LSDM offers a unified statistical perspective on latent-space generative models.
Abstract
We introduce Latent Space Distribution Matching (LSDM), a novel framework for semi-supervised generative modeling of conditional distributions. LSDM operates in two stages: (i) learning a low-dimensional latent space from both paired and unpaired data, and (ii) performing joint distribution matching in this space via the 1-Wasserstein distance, using only paired data.
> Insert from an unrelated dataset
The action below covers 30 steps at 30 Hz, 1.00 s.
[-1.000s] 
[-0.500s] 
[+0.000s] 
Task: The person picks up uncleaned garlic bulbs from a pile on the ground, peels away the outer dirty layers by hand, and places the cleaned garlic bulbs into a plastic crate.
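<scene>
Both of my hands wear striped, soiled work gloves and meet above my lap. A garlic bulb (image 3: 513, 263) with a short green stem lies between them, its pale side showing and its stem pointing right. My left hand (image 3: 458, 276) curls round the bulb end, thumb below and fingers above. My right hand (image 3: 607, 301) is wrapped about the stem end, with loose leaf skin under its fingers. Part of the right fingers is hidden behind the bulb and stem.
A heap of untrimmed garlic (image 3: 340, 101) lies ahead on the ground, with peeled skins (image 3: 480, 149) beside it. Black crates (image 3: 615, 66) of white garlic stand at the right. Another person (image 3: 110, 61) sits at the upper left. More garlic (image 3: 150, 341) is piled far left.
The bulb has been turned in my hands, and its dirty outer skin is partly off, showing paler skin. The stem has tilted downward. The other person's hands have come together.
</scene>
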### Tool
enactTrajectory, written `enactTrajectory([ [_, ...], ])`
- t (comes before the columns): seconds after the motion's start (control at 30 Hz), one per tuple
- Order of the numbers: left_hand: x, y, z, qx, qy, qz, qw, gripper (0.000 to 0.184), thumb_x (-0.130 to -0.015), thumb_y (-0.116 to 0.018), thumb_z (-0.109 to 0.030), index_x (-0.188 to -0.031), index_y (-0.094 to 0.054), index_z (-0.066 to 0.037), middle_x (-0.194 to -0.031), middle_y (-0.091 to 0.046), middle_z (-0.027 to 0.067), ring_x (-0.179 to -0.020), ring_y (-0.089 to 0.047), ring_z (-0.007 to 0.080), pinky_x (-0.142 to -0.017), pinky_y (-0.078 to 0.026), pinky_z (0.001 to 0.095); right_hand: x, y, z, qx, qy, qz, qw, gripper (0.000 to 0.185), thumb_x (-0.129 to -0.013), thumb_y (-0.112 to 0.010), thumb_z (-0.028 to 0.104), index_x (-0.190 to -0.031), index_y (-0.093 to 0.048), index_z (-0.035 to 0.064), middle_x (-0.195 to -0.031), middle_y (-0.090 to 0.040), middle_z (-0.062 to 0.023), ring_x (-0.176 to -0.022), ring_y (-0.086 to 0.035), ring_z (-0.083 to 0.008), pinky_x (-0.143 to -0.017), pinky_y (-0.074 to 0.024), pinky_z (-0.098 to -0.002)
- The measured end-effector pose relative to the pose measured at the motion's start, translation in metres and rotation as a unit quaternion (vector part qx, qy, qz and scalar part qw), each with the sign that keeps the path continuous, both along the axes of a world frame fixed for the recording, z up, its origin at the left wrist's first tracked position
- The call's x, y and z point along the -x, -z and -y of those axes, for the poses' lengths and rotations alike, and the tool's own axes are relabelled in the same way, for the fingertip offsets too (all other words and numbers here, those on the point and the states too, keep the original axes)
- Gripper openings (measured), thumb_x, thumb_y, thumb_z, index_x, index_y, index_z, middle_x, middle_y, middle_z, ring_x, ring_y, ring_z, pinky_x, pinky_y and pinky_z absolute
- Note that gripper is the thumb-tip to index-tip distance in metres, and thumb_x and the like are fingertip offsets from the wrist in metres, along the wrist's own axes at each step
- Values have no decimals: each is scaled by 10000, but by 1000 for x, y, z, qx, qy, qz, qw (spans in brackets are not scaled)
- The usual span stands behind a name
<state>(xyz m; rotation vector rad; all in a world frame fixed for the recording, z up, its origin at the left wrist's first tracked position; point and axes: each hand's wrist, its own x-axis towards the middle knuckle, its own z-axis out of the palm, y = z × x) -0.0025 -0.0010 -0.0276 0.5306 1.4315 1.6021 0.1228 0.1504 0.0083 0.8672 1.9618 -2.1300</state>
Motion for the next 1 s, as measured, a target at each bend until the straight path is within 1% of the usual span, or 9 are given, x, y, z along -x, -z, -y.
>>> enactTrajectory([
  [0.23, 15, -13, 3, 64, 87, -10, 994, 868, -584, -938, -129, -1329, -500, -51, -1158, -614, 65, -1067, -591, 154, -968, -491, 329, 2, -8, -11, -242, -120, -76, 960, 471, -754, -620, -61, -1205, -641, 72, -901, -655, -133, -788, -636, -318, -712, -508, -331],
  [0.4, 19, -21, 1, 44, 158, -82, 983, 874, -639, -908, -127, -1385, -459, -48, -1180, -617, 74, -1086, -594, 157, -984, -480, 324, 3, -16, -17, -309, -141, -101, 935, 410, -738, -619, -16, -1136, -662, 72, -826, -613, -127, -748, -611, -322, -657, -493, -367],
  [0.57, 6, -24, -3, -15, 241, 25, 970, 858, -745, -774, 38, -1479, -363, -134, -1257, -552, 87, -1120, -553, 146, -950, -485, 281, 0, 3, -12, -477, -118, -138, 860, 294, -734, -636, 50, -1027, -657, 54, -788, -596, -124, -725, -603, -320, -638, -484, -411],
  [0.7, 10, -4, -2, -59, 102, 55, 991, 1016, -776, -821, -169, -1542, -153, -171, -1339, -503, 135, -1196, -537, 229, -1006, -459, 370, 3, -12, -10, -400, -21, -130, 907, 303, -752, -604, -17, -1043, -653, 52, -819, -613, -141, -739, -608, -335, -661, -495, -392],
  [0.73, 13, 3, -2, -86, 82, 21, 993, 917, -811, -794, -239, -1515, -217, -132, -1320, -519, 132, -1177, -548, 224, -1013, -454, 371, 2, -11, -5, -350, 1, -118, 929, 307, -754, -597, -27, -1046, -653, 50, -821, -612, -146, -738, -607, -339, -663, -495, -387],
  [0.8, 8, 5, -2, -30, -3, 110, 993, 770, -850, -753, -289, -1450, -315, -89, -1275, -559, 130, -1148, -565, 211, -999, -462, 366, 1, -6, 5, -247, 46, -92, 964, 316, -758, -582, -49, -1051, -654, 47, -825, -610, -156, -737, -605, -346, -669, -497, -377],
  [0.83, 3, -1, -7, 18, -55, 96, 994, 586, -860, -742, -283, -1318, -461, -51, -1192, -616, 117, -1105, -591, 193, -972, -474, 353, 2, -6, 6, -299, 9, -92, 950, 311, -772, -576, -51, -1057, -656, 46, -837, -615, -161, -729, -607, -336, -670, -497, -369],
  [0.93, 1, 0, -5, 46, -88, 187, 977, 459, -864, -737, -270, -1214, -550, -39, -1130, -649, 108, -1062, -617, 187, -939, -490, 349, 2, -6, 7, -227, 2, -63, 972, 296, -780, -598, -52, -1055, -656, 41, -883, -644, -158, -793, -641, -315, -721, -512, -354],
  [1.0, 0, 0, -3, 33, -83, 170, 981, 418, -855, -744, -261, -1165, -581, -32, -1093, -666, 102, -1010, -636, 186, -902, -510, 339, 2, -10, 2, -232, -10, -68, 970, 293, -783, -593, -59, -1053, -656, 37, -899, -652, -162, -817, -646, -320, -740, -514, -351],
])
This two-step approach minimizes an upper bound on the 1-Wasserstein distance between joint distributions, reducing reliance on scarce paired samples while enabling fast one-step generation. Theoretically, we establish non-asymptotic error bounds and demonstrate a key benefit of unpaired data: enhanced geometric fidelity in generated outputs. Furthermore, by extending the scope of its two core steps, LSDM provides a coherent statistical perspective that connects to a broad class of latent-space approaches. Notably, Latent…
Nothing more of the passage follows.